Il carrello dei formaggi lombardi prosegue con lo stracchino, ubiquitario, con l’ormai rarissimo Panerone lodigiano (latte crudo, grasso, profumatissimo), col Provolone (anch’esso ubiquitario), col Quartirolo, col Selva Cremasco e la Formaggella del Luinese, a ricordarci che ovunque c’è pascolo, lì la Lombardia produce per poi glorificarsi nei numeri e nelle quantità col Grana Padano e con la produzione mantovana di Parmigiano Reggiano. E la lista dei formaggi tradizionali si allunga di un’altra sessantina di specialità quasi che ogni cascina avesse una sua specifica produzione a dire quanto anche in una terra fortemente inurbata la produzione agricola risponde e si conforma a una dimensione vernacolare. Lo stesso vale per l’altro grande filone delle produzioni lombarde: quelle norcine. I salami, su tutti quello di Varzi e quello Brianza, a cui si accoppia il salame Milano che certo non porta il marchio DOP, ma ha fama internazionale. Lo stesso vale per Mortara con il suo salame d’oca, uno dei vanti gastronomici dell’Oltrepò che si fregia dell’IGP così come il salame di Cremona. E se andando in giro per la val Camonica oltre al già citato violino di capra s’incontra la brisaola non è che l’annuncio di uno dei prodotti più noti della dispensa lombarda: la Bresaola della Valtellina Igp. Un prodotto che è una sorta di testimonianza antropologica: il prefisso “bre” sta per “bue” nelle lingue germanoceltiche a dirci che in quelle valli alpine s’incontrarono popolazioni che calavano verso il sole da ogni latitudine europea, consentendo un meltin pot ante lietteram che ha arricchito le capacità agricole.

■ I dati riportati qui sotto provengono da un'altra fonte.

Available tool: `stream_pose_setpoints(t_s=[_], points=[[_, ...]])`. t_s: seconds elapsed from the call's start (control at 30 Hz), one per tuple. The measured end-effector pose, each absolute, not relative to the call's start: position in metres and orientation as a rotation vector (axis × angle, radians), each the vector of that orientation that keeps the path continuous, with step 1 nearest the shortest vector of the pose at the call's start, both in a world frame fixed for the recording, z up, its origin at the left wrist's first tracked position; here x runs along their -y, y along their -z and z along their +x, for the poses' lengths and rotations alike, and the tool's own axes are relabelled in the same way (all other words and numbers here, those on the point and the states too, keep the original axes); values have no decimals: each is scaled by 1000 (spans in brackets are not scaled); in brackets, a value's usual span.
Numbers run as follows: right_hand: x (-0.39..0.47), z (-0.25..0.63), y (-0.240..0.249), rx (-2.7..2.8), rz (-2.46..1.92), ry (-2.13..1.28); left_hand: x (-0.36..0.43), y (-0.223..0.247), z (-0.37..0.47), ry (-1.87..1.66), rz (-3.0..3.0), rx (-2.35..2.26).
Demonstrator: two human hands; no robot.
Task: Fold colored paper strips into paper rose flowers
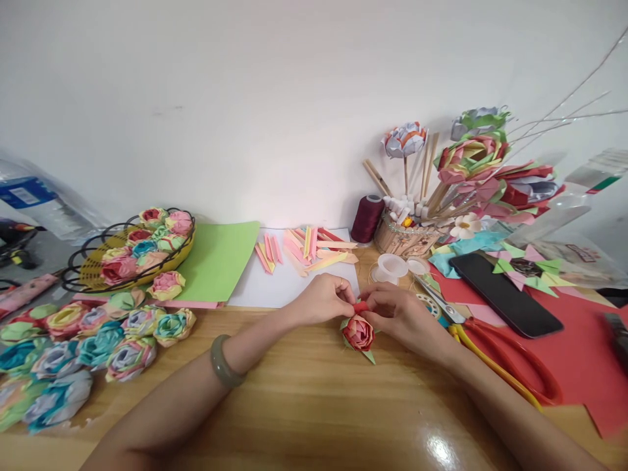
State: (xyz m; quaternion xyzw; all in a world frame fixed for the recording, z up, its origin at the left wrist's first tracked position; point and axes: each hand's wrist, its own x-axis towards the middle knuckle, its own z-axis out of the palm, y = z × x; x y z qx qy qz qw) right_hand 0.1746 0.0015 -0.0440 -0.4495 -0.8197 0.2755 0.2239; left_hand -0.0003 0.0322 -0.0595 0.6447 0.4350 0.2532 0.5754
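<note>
A folded paper flower (359,333), red and pink with green petals, lies at the middle of the desk with its opening facing me. Against its upper edge is a small red paper piece (361,306), pinched between the fingertips of both hands. My left hand (326,301) comes in from the left, closed at thumb and forefinger. From the right, my right hand (400,314) is closed on the same piece, its thumb close against the flower. The fingertips partly cover how the piece joins the flower.
Folded paper strips (309,245) lie on white paper (250,288) beyond my hands. To the left are finished paper flowers (132,360) and a yellow basket (91,268). At right stand red-handled scissors (520,353), a phone (505,294), a thread spool (367,219) and a wooden pot (407,237).
</note>
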Motion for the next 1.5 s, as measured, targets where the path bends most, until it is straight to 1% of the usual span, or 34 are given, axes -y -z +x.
stream_pose_setpoints(t_s=[0.13,0.23,0.37,0.53,0.67,0.73,0.83,0.9,0.97,1.07,1.17,1.23,1.3,1.4,1.5], points=[[1,176,41,2418,-1136,-253,-29,56,1,-665,1535,-1018],[1,178,38,2447,-1102,-61,-28,53,2,-693,1544,-990],[-1,182,35,2410,-1085,31,-25,49,4,-694,1491,-906],[0,185,36,2286,-1044,151,-25,48,5,-757,1386,-920],[4,185,38,2091,-969,110,-27,43,4,-781,1126,-797],[6,184,39,1995,-934,55,-25,40,4,-716,1109,-670],[8,182,40,1943,-873,25,-19,35,4,-512,1162,-458],[9,180,39,1948,-842,17,-16,34,5,-409,1199,-415],[10,180,37,1955,-826,-41,-15,34,5,-434,1274,-485],[11,179,32,1856,-945,-223,-16,36,7,-661,1437,-688],[10,177,25,1723,-1240,-618,-19,39,8,-811,1608,-922],[9,173,20,1715,-1350,-940,-19,41,8,-810,1725,-1045],[8,169,18,1707,-1356,-1155,-18,43,9,-757,1790,-1114],[7,166,18,1590,-1332,-1351,-16,46,10,-720,1765,-1111],[8,165,20,1449,-1344,-1454,-15,47,10,-743,1635,-1050]])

E rimanendo in Valtellina non si possono non citare i pizzoccheri, altissima testimonianza della capacità di mettere a coltura anche le terre marginali visto che si fanno con sfarinati vari di cui il primo è il grano saraceno. Alcune delle produzioni più famose della confinante Emilia hanno nei piccoli centri zootecnici lombardi delle nicchie di produzione, così come non deve stupire che ben due oli extravergine DOP si estraggano dalle colline dei laghi. Anzi, va detto che proprio l’extravergine ha riportato nelle colline gardesane la pratica agricola, che si esplica con prodotti d’eccellenza ed esclusivi come l’asparago di Cantello, la mela della Valtellina, il melone mantovano o la pera mantovana, peraltro ingrediente fondamentale per una delizia assoluta come la mostarda. Vi è in Lombardia un evidente rapporto tra gastronomia e agricoltura che esplicita nella variabilità alimentare la diversità di paesaggio, finendo per fare di questa terra una sorta di emblema della specificità italiana.